The fourth problem is the insufficient qualifications of national personnel. The fact is that workers in the state were unprepared for the introduction of new technologies and were unable to maintain modern machines and equipment that were supplied to oil production and processing enterprises, as well as other factories and enterprises. The solution to this problem was to attract foreign specialists. It wasn't as easy as it seems. Because this soon gave rise to a lot of contradictions, which intensified with the development of society.

Thus, all eleven countries are deeply dependent on the income of their oil industry. Perhaps the only exception among OPEC countries is Indonesia, which receives significant income from tourism, timber, gas and other raw materials. For the remaining OPEC countries, the level of dependence on oil exports varies from the lowest - 48% in the case of the United United Arab Emirates up to 97% in Nigeria.

The implementation of international commodity agreements regulating activities in certain market segments is carried out by International Commodity Organizations (ICOs) in the form of:

  • International organizations;
  • International Councils;
  • International Advisory Committees;
  • International Research Groups (IRGs).

All of these institutes are engaged in studying the state of world commodity markets, namely: the current relationship between supply and demand for specific raw materials, the dynamics of prices and conditions.

Currently there are International Councils for olive oil, tin, grain.

MIGs apply to rubber, lead and zinc, and copper.

There is an International Cotton Advisory Committee and a Tungsten Committee.

Iran has the second largest oil reserves after Saudi Arabia (18 billion tons) and occupies 5.5% of the global oil products trading market. Particular attention is paid to economic diversification through the development of precision engineering, automotive engineering, the rocket and space industry, and information technology.
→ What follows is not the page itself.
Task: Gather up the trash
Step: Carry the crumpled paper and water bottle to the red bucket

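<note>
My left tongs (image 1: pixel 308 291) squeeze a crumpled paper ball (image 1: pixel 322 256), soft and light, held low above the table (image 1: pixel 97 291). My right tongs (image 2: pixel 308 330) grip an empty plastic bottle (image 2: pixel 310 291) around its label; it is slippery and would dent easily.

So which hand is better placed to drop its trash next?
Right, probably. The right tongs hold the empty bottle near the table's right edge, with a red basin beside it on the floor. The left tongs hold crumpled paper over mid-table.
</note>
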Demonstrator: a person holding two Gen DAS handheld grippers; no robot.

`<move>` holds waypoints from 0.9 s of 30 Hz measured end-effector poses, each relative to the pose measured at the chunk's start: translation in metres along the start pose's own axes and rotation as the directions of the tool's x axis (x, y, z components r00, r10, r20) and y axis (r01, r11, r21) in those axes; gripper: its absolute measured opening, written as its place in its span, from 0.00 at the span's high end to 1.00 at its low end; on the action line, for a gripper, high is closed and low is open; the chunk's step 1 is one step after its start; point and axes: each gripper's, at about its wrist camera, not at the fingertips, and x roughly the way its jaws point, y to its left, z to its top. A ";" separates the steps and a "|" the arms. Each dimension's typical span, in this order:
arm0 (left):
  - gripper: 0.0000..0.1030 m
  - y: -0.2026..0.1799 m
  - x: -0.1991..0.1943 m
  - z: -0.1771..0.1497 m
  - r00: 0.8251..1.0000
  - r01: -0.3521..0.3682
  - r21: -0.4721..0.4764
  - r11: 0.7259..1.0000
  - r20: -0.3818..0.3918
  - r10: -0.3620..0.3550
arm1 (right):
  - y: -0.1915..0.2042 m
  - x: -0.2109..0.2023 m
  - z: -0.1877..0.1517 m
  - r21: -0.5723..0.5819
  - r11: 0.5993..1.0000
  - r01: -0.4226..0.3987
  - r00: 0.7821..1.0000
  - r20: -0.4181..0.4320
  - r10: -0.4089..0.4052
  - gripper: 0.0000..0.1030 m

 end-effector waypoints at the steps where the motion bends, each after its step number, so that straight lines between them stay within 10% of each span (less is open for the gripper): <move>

A major oil exporter is Kuwait. Oil production provides 50% of Kuwait's GDP, its share in the country's exports is 90%. The country also has developed oil refining and petrochemicals, the production of building materials, fertilizers, the food industry, and pearl mining. Desalination in progress sea ​​water. Fertilizers constitute an important part of the country's exports.

Iraq has the second largest oil reserves in the world. Iraqi state companies North Oil Company and South Oil Company have a monopoly on the development of local oil fields. Iraq's southern fields, managed by SOC, produce about 1.8 million barrels of oil per day, accounting for almost 90% of all oil produced in Iraq.

Thus, Most OPEC countries are deeply dependent on the income of their oil industry. Perhaps the only exception among the member countries of the organization is Indonesia, which receives significant income from tourism, timber, gas and other raw materials. For the remaining OPEC countries, the level of dependence on oil exports ranges from a low of 48% in the case of the United Arab Emirates to 97% in Nigeria.

During a crisis, the strategic path for countries dependent on oil exports is to diversify their economies through the development of the latest resource-saving technologies.